As computing systems advance, energy-efficiency has emerged as one of the most important design metrics. Smart-phones, tablets and many other mobile devices that are an integral part of our daily activities have limited battery lives. In order to make increasingly sophisticated applications available to the end users, engineers must find ways to boost performance while reducing the per unit power consumption. In commercial data centers, the cost of electricity and cooling for the servers is becoming a large fraction of the total operating cost, creating a strong financial incentive to reduce computation power. A recent study shows that the cost of electricity can exceed the initial hardware purchase cost in just 3 years [33]. Excessive power can also directly limit the maximum throughput that we can realistically achieve for any single computer. Indeed, experts agree that power is the most pervasive design challenge to building an exascale computer by 2015 [29].

Taking energy-efficiency of computers to the next level requires a deep, verticallyintegrated collaboration between engineers at every level of the design hierarchy, from software development down to device and process engineering. At a chip level, the power of on-chip interconnects is a critical concern for circuit designers. Figure 1.1 shows that it takes approximately 20 pJ of energy to perform a 64-bit floating-point operation in a state-of-art 40 nm process [26]. In contrast, the energy required to move two 64-bit operands across an on-chip distance of 10 mm is over 120 pJ, a factor of 6 higher. Traditionally, computer architectures exploit locality to amortize the cost of communication over multiple computations. However, as the number of cores increases and on-chip networks become more pervasive, the systems are increasingly dominated by communication.

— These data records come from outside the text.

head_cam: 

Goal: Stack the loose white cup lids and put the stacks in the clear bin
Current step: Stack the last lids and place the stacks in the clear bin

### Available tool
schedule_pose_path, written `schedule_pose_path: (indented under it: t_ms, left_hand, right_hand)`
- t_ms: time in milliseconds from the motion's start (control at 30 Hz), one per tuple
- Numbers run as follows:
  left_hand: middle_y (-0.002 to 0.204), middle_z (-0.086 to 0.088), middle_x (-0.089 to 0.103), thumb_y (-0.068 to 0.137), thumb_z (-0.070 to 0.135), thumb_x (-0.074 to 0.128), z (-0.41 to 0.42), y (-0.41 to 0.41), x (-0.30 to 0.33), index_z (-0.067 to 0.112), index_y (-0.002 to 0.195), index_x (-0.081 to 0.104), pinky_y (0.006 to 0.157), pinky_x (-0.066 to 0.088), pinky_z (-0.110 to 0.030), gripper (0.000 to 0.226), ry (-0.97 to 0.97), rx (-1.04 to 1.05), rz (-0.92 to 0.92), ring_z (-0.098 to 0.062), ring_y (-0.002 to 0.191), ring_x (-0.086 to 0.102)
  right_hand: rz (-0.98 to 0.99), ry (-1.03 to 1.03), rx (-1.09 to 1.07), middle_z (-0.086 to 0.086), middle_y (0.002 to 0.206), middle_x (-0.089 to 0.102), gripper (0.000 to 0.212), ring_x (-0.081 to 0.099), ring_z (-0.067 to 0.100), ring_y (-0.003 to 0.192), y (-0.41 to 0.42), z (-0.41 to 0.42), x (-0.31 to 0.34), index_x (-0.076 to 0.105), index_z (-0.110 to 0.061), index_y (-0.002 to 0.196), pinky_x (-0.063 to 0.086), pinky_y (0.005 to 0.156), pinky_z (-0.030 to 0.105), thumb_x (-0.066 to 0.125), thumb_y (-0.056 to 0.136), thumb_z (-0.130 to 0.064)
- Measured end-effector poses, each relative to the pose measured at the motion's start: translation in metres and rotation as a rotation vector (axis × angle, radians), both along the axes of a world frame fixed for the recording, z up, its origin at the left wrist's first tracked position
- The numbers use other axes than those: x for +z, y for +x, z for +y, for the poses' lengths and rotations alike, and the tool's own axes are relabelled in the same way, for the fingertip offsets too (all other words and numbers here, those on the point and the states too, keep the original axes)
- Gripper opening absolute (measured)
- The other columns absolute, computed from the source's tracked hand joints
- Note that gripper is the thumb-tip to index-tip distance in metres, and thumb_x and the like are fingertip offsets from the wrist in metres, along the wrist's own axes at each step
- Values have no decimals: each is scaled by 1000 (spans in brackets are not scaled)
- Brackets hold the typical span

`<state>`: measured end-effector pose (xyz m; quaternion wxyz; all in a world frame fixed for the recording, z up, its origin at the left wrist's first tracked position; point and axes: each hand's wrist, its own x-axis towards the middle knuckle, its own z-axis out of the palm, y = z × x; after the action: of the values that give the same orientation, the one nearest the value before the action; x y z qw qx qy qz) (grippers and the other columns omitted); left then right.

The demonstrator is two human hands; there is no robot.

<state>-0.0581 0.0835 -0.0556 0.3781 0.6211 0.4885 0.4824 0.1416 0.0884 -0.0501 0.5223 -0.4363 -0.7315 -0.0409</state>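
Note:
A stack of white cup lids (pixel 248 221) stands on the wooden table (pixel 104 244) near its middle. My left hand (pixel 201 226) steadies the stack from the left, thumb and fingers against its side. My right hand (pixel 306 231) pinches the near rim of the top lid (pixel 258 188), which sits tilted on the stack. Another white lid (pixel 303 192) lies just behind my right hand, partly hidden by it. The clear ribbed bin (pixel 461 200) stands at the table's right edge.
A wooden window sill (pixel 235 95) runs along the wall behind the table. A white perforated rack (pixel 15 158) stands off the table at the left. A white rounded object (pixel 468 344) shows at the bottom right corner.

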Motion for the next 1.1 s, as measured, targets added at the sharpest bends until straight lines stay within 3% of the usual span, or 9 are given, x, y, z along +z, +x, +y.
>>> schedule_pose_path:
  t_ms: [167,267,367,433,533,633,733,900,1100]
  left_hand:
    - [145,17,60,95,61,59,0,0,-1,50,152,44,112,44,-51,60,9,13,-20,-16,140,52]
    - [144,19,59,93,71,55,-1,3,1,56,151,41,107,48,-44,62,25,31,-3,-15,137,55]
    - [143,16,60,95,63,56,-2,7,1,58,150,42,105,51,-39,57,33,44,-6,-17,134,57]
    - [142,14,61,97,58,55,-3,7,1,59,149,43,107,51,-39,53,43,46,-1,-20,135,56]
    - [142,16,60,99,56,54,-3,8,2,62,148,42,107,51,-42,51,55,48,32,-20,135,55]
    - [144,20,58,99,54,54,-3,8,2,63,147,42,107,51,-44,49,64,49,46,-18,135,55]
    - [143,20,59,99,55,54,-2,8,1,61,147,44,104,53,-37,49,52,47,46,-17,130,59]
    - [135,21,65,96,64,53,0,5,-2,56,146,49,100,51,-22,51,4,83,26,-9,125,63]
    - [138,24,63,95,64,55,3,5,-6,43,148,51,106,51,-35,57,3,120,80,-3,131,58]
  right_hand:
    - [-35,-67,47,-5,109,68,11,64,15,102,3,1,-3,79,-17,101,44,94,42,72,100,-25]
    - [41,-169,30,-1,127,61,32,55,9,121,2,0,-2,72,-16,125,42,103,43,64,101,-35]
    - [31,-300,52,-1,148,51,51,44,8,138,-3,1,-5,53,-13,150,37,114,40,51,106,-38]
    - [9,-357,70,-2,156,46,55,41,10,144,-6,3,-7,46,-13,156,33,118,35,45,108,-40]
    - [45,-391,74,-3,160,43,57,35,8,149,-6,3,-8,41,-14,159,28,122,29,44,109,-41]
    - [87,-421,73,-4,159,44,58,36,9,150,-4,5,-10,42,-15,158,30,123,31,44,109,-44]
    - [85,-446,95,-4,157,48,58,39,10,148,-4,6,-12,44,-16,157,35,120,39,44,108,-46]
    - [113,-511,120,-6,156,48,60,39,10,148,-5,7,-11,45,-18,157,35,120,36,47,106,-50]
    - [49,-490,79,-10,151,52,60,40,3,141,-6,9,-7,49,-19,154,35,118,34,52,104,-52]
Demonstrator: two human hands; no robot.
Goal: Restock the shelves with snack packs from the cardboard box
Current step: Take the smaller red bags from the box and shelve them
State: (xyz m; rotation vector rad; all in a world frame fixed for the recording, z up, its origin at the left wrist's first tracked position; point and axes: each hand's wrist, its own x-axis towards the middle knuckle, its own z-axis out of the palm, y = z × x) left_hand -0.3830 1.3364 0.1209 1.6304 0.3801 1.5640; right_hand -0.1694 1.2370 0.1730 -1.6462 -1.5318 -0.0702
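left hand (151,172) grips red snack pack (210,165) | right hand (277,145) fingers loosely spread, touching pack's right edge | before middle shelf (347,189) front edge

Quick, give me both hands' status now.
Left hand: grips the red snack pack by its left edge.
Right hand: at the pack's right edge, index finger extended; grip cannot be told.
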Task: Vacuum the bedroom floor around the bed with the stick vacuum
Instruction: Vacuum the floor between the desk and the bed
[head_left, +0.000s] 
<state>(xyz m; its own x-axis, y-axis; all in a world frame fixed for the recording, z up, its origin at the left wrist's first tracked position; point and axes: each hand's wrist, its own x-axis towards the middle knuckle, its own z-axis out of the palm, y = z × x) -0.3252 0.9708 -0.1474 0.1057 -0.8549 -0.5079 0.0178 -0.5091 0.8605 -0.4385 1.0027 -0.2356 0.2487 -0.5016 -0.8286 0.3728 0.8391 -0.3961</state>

More than ever before, there is a pressing need for energy-efficient on-chip interconnects.



Figure 1.1: Comparison of computation energy to on-chip communication energy in a 40 nm process.

In CMOS technology, wire dimensions and hence capacitances continue to scale down at a slower rate than the devices. Since energy is proportional to capacitance, the energy gap between wires and devices widens with every new process generation. Figure 1.2 shows how the ratio of wire capacitance to device capacitance is predicted to change by the International Technology Roadmap for Semiconductors (ITRS) [1, 2]. Over the next 12 years, this ratio is expected to increase by approximately another 40%. Without a breakthrough in the design, large fractions of power will be wasted moving data.



Figure 1.2: ITRS projected wire to device capacitance ratio.

Wire resistance and wire capacitance both increase linearly with wire length. Propagation delay, which is proportional to the product of resistance and capacitance, increases quadratically with wire length. In a conventional interconnect, henceforth referred to as the full-swing interconnect (FSI), repeaters (inverters) are placed at regular intervals along a long wire to minimize delay as shown in figure 1.3. The inverters divide the wire into shorter segments, providing both isolation and buffering at the breakpoints. With each segment decoupled from its neighbors, total delay now depends on the number of segments, which only increases linearly with wire length. While effective at reducing delay, the FSI drives the entire wire capacitance to the extremes of the power supply at every data transition, dissipating a large amount of energy.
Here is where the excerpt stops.